Assignment:
Going through the entries, how many lines include the string "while"? Answer only with the number.

Records for this exercise:
- - - -
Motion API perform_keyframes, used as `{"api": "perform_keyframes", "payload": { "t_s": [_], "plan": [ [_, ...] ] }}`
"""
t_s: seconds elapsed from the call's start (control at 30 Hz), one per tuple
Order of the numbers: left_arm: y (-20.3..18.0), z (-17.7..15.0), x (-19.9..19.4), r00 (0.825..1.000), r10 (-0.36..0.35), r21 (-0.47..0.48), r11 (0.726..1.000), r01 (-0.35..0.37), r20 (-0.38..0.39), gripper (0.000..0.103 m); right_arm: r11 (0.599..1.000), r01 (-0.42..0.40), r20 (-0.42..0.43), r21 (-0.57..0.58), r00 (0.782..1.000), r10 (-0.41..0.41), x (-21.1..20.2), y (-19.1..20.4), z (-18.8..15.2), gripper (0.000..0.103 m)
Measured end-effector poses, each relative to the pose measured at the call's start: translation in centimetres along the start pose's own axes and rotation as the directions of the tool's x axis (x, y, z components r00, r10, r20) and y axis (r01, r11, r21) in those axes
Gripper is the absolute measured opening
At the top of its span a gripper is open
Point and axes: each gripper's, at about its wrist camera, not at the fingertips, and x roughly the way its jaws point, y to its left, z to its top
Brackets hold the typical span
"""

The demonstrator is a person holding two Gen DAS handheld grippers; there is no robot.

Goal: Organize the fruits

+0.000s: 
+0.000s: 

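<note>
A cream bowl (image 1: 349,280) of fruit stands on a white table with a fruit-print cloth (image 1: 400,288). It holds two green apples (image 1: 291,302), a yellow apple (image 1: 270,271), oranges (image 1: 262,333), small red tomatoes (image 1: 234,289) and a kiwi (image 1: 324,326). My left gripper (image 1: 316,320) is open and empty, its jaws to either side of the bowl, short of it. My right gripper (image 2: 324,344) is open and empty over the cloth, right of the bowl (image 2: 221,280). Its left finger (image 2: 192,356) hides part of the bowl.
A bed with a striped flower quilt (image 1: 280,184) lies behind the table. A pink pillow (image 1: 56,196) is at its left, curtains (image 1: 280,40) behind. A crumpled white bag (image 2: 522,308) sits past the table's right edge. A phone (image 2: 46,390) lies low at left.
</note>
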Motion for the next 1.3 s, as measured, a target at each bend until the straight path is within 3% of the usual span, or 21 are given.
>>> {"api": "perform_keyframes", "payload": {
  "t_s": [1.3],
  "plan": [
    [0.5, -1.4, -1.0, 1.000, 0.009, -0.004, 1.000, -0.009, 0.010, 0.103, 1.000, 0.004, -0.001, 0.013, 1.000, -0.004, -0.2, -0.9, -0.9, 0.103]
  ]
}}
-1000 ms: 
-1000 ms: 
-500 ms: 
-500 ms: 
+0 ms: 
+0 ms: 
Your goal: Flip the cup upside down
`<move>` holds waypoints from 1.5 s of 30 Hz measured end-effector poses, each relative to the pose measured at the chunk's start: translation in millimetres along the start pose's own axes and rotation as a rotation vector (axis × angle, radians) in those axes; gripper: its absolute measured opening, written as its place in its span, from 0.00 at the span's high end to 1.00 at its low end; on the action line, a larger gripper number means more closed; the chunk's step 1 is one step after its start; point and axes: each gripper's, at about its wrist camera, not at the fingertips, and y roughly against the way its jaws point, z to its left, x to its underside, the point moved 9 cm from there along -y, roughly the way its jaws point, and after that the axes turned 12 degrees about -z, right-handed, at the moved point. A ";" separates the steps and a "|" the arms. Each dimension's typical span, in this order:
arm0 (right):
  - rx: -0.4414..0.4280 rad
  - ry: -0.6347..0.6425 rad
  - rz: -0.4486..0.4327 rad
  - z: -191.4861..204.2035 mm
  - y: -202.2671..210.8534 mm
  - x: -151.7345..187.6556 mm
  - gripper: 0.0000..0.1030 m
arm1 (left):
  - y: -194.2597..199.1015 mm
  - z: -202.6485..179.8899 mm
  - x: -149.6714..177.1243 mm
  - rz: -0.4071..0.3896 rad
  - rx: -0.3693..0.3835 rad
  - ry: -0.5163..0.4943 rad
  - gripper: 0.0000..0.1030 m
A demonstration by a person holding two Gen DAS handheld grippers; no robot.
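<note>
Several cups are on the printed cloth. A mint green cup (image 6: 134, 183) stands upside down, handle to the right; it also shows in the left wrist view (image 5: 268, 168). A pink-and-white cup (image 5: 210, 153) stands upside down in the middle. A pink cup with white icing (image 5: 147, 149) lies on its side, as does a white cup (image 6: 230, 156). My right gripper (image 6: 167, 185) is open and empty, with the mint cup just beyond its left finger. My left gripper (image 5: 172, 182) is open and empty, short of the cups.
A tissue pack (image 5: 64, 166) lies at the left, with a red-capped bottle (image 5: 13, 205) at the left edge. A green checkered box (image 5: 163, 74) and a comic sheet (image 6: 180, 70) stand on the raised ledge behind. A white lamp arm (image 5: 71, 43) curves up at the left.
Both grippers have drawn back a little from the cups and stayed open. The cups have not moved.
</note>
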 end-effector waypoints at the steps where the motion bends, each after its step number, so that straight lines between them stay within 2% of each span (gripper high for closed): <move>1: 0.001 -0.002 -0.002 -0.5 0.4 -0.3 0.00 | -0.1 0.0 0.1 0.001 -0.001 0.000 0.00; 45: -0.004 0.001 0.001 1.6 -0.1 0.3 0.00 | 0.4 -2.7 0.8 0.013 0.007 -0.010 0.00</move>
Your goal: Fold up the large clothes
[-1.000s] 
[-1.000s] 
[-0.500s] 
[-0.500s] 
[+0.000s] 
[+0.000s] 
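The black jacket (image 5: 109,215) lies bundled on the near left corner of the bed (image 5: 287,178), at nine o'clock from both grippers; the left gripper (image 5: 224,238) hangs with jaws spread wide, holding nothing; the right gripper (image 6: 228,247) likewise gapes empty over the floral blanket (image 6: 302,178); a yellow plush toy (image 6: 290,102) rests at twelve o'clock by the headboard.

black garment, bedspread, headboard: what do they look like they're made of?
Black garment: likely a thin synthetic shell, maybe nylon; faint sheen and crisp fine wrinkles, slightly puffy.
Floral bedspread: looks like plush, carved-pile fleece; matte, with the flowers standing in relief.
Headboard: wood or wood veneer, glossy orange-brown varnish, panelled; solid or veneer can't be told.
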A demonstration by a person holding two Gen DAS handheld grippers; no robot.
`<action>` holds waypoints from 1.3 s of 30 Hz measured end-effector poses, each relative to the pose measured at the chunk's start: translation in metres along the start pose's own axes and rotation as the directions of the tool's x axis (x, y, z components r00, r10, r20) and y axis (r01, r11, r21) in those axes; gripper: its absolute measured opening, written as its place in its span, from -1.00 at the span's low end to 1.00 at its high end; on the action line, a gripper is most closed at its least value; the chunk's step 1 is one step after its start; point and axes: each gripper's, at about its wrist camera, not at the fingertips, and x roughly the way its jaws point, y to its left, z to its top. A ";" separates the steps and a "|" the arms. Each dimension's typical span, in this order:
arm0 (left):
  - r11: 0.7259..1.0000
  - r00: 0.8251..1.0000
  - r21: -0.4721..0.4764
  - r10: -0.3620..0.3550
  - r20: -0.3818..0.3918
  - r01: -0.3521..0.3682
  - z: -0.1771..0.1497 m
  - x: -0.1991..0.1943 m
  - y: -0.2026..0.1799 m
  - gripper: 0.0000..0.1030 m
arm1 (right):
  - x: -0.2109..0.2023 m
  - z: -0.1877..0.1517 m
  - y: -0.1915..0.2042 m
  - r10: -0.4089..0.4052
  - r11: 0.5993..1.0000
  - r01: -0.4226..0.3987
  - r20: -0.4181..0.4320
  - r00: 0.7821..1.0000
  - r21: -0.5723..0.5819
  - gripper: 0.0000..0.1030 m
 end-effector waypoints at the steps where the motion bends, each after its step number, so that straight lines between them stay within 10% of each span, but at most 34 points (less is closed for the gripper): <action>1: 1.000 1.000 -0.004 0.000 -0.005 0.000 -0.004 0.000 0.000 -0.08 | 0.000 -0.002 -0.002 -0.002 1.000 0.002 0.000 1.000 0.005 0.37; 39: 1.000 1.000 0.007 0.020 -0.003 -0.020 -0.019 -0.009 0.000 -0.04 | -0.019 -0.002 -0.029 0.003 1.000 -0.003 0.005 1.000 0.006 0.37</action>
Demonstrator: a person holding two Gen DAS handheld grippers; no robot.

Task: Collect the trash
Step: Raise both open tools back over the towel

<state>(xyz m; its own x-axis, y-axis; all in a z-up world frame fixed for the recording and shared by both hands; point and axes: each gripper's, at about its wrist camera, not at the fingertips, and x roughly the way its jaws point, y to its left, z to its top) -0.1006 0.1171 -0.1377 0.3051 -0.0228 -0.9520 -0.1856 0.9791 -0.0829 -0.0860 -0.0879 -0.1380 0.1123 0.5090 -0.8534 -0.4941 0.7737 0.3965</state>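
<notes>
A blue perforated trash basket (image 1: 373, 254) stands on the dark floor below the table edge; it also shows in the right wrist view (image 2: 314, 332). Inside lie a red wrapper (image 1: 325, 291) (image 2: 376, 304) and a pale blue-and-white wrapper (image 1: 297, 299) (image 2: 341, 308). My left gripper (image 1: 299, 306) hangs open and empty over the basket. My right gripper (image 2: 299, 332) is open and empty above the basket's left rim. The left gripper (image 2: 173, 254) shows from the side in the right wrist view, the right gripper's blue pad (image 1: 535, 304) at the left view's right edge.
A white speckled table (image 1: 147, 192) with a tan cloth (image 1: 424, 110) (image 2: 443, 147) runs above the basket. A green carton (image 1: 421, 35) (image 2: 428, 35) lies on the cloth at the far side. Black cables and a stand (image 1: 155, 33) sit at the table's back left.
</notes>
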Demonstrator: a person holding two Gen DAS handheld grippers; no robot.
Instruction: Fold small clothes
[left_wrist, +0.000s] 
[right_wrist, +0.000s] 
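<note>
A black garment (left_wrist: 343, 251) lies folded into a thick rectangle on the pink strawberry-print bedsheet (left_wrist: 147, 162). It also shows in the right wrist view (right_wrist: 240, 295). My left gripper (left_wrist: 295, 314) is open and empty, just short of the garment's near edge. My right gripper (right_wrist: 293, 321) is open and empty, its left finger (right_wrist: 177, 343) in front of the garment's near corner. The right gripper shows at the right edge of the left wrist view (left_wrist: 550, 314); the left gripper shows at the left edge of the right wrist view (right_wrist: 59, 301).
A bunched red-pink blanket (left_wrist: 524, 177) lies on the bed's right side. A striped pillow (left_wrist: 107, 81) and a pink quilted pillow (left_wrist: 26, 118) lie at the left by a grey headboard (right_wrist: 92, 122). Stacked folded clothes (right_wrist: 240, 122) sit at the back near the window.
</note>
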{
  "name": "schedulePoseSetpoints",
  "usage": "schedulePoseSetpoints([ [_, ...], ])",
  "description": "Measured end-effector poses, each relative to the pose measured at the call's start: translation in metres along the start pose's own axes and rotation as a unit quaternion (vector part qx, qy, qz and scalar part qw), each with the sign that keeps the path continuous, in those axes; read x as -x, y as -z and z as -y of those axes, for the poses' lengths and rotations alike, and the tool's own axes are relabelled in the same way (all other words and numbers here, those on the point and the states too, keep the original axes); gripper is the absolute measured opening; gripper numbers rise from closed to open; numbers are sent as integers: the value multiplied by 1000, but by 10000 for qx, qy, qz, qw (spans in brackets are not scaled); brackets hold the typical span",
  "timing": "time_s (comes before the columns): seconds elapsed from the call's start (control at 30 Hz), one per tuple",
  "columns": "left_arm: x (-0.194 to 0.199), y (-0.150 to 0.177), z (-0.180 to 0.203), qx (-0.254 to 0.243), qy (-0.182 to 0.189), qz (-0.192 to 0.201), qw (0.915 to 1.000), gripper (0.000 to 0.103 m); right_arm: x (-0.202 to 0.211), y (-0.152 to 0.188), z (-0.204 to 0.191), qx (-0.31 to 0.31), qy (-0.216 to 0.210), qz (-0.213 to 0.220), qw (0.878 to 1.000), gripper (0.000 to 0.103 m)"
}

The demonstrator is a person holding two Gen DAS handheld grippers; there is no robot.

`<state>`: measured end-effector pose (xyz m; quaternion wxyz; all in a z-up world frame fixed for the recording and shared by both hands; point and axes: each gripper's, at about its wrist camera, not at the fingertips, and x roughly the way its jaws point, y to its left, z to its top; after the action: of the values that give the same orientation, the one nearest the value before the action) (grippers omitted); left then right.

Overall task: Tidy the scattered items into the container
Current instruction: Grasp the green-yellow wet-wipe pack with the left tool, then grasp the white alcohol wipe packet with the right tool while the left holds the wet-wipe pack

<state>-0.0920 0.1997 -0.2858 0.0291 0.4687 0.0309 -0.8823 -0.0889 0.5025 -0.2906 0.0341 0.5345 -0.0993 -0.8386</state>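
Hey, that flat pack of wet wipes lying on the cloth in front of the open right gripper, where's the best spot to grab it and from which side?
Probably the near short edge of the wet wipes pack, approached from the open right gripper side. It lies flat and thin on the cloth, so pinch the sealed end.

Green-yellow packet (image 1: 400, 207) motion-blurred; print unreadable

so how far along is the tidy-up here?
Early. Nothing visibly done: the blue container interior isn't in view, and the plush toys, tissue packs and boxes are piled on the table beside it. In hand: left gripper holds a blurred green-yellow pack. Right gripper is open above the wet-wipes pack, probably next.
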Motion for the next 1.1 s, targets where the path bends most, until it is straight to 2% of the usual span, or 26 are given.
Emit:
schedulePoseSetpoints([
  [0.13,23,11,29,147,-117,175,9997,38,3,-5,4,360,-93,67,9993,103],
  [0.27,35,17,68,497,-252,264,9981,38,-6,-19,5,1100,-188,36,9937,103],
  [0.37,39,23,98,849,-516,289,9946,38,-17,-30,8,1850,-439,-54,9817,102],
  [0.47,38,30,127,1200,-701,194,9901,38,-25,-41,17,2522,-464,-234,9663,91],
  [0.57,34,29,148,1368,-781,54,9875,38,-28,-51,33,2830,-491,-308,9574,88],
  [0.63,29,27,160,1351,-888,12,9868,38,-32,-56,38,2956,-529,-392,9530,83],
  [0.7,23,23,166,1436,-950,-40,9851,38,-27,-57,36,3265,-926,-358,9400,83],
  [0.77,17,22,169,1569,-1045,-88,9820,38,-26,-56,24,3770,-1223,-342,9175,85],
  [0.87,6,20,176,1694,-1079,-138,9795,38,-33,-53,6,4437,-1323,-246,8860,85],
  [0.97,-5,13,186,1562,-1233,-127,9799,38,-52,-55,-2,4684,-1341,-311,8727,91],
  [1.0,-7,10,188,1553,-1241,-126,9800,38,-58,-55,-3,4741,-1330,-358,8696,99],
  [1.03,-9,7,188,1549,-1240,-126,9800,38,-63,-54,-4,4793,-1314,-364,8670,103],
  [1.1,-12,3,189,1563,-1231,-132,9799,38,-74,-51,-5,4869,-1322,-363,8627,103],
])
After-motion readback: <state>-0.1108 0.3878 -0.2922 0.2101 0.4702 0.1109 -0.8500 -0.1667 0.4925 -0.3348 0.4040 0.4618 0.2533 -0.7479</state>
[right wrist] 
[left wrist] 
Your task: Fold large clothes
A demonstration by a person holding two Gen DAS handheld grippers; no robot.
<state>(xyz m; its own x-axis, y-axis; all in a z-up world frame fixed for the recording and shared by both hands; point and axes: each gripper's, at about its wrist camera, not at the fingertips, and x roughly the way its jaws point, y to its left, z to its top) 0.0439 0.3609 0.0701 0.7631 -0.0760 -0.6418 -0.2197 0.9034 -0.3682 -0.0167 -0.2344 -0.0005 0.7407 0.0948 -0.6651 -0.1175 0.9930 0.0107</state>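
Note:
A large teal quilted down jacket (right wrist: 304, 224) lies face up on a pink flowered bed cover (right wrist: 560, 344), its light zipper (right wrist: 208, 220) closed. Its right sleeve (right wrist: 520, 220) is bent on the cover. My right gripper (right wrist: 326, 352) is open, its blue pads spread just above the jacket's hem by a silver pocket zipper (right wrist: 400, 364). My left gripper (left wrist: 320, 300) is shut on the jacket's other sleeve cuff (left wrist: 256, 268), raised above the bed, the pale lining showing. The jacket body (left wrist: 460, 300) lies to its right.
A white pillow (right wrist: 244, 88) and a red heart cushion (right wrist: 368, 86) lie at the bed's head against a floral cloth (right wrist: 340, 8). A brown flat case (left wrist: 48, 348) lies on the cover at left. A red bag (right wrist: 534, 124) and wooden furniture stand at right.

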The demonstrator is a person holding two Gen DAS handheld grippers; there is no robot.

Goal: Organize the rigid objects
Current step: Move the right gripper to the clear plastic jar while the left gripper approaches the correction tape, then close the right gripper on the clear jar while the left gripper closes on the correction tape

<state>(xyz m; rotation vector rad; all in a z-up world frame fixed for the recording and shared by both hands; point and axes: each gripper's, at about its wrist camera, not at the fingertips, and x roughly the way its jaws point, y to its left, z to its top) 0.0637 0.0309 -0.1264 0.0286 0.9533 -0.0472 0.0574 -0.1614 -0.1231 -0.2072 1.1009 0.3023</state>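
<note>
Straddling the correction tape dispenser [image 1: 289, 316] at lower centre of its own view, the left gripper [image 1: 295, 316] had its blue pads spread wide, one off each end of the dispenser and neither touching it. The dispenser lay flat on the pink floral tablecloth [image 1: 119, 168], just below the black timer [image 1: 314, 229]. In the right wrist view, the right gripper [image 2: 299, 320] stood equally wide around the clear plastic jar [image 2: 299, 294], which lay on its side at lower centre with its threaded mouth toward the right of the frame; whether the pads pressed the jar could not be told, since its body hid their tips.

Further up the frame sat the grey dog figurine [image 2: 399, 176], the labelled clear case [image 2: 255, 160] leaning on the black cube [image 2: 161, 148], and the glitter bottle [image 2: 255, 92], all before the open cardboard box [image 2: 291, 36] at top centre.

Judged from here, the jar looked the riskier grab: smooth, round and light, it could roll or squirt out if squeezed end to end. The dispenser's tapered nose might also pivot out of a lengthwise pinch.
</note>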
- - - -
Exercise solution:
2